L'éolien terrestre est-il plus compétitif que le photovoltaïque au sol ? Le prix du MWh thermodynamique varie-t-il en fonction de la technologie utilisée ? Quelle différence de coût entre éolien offshore posé et flottant ? Autant de questions qui trouvent leur réponse dans une étude de l'Ademe sur le coût des EnR. Tour d'horizon.

Les différentes filières d'énergies renouvelables sont plus ou moins matures technologiquement et économiquement. Leurs coûts varient encore fortement et ont évolué au cours des dernières années en fonction des progrès réalisés et des volumes croissants. Cependant, certains autres facteurs pèsent sur le prix final de courant électrique (ou de chaleur) produit, comme le risque consenti par les investisseurs. Afin de mieux évaluer ces coûts globaux, l'Ademe (Agence de l'environnement et de la maîtrise de l'énergie) a réalisé une étude complète, synthétisant pour chaque filière EnR, "une plage de variation théorique des coûts en fonction des paramètres les plus impactants". Il ne s'agit donc pas d'une fourchette des coûts de production constatés en France, mais d'une vision plus large incorporant les modalités de financement - favorables ou pas - et les coûts d'investissement, faibles ou élevés.  
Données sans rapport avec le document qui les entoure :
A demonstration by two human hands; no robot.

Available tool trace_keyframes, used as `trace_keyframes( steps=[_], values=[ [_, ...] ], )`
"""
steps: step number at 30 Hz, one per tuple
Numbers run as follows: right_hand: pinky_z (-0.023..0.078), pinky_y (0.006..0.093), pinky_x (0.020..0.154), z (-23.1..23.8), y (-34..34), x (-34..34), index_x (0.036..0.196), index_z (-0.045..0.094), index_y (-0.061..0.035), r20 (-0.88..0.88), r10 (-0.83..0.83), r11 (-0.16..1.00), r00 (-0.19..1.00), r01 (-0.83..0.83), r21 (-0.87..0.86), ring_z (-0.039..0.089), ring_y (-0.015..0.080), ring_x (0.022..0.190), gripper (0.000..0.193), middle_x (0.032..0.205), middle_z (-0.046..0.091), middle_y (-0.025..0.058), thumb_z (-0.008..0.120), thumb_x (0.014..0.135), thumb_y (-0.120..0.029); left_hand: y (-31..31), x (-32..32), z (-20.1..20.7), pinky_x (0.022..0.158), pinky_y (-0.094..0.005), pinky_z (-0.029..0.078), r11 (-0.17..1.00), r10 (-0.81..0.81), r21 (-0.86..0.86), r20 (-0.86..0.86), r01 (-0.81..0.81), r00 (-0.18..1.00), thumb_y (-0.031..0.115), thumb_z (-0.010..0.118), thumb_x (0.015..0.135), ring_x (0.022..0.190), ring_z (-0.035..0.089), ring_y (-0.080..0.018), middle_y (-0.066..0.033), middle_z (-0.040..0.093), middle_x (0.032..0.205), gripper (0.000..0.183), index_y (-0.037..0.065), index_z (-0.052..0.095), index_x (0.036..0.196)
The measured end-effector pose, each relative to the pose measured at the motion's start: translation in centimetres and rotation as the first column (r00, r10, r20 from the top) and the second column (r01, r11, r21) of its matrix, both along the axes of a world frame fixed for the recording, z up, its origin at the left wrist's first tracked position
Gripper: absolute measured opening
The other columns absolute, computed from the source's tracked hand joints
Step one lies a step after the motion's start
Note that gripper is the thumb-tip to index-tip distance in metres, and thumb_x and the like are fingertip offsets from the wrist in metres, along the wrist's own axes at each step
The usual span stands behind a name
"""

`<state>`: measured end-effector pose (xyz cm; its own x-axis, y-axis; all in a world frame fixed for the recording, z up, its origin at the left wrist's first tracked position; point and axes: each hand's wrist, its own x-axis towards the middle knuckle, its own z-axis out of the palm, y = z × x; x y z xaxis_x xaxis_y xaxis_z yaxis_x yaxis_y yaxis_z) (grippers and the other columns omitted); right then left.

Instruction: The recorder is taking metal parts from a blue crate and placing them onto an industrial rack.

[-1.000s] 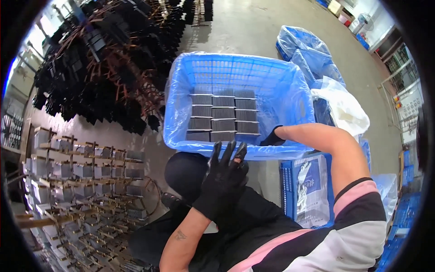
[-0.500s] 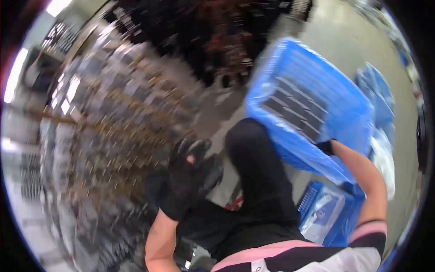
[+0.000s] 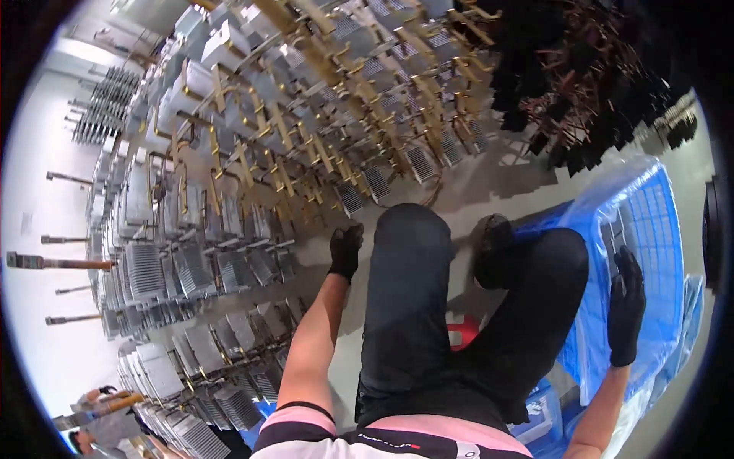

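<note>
- Clock reference: picture centre, with 12 o'clock at the upper edge.
- Left hand [image 3: 346,249]: black-gloved, just off the centre toward 7 o'clock, beside the wearer's left knee [image 3: 413,237]. Fingers point toward 12 o'clock; whether they grip anything cannot be told (dark glove, small in view).
- Nearest to the left hand: grey finned pieces [image 3: 376,183], hanging toward 12 o'clock from it at the lower end of a rack [image 3: 321,57] with brass-coloured hooks. The rack and its neighbours fill the sector from 8 to 12 o'clock.
- Right hand [image 3: 626,310]: black-gloved, between 3 and 4 o'clock, fingers extended toward 12 o'clock, no part visible in its grasp. It lies over the blue basket [image 3: 664,229]; contact cannot be confirmed.
- Basket: located at 3 o'clock, lined with clear film [image 3: 589,359]. Dark finned blocks [image 3: 610,233] sit inside (partly hidden by the film and the right hand).
- Black parts [image 3: 569,76]: hanging in a dense cluster at 2 o'clock.
- Red object [image 3: 463,331]: between the wearer's legs, between 4 and 5 o'clock.
- Another person [image 3: 115,428]: near the rim at 8 o'clock.
</note>
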<state>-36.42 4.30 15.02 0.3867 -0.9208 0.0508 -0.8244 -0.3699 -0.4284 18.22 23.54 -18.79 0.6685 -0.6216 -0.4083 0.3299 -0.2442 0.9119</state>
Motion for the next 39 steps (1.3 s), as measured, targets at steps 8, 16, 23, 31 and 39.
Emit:
trace_keyframes(
  steps=[8, 16, 23, 31, 39],
  values=[
    [0.039, 0.0353, 0.108, -3.6, -0.5, 1.7, 0.136, 0.050, 0.0031, 0.373, -0.273, 0.962, 0.887, 0.249, 0.114, 0.053, 0.0220, 0.126, 0.036, 0.136, 0.056, 0.0147, 0.039, 0.106, -0.013, -2.2, 6.6, -11.0, 0.073, -0.0409, 0.050, 0.907, -0.160, 0.421, 0.389, -0.020, 0.907, 0.045, 0.079, 0.078, 0.081, 0.063, -0.0302, -0.0111, 0.068, 0.092, 0.056, -0.002, 0.061, 0.103],
    [0.042, 0.0335, 0.108, -3.9, -0.8, 1.5, 0.138, 0.050, 0.0015, 0.368, -0.225, 0.974, 0.902, 0.221, 0.054, 0.055, 0.0216, 0.123, 0.038, 0.134, 0.057, 0.0133, 0.040, 0.106, -0.018, -4.7, 8.8, -8.8, 0.092, -0.0428, 0.049, 0.966, -0.223, 0.222, 0.458, 0.132, 0.861, 0.028, 0.065, 0.093, 0.102, 0.063, -0.0287, -0.0121, 0.065, 0.117, 0.046, 0.002, 0.054, 0.129],
    [0.042, 0.0334, 0.108, -3.4, -0.3, 1.5, 0.138, 0.050, 0.0012, 0.388, -0.321, 0.942, 0.864, 0.332, 0.041, 0.055, 0.0209, 0.123, 0.038, 0.134, 0.057, 0.0132, 0.042, 0.106, -0.017, -9.4, 2.8, -7.2, 0.065, -0.0407, 0.050, 0.699, -0.647, 0.703, 0.546, 0.129, 0.533, 0.031, 0.069, 0.090, 0.065, 0.064, -0.0268, -0.0065, 0.069, 0.076, 0.036, 0.000, 0.068, 0.109],
    [0.042, 0.0335, 0.108, -4.0, -0.5, 0.7, 0.138, 0.050, -0.0002, 0.345, -0.314, 0.944, 0.884, 0.329, 0.016, 0.056, 0.0213, 0.122, 0.037, 0.135, 0.057, 0.0123, 0.043, 0.106, -0.016, -7.5, 3.1, -6.7, 0.062, -0.0390, 0.044, 0.956, -0.076, 0.294, 0.234, 0.004, 0.969, 0.045, 0.077, 0.082, 0.058, 0.055, -0.0166, -0.0039, 0.060, 0.063, 0.046, 0.002, 0.064, 0.071],
    [0.038, 0.0374, 0.110, -3.8, -0.4, 3.0, 0.137, 0.052, -0.0002, 0.216, -0.190, 0.934, 0.958, 0.244, -0.260, 0.051, 0.0235, 0.127, 0.037, 0.135, 0.056, 0.0123, 0.050, 0.102, -0.011, 5.1, -0.7, -0.2, 0.071, -0.0371, 0.053, 0.832, -0.554, 0.530, 0.810, 0.165, 0.193, 0.017, 0.068, 0.092, 0.086, 0.062, -0.0185, -0.0065, 0.063, 0.089, 0.018, 0.012, 0.053, 0.101]
  ],
)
Il ressort que c'est l'éolien terrestre qui est le moyen de production renouvelable le plus compétitif à ce jour. Son coût de production est compris entre 57 et 91 €/MWh ce qui le place au niveau des autres moyens plus conventionnels comme les centrales au gaz à cycle combiné (CCG). L'Ademe estime que l'entrée en service, depuis 2011, de machines de nouvelle génération munies de rotors de plus grand diamètre et de mâts plus hauts (au-delà de 100 mètres) a permis d'améliorer la rentabilité "grâce à une productivité accrue (meilleur facteur de charge)". Selon l'agence, les innovations technologiques au niveau de la conception des rotors ou de l'optimisation logistique devraient permettre de baisser encore les coûts de -10/15 % à l'horizon de 2025.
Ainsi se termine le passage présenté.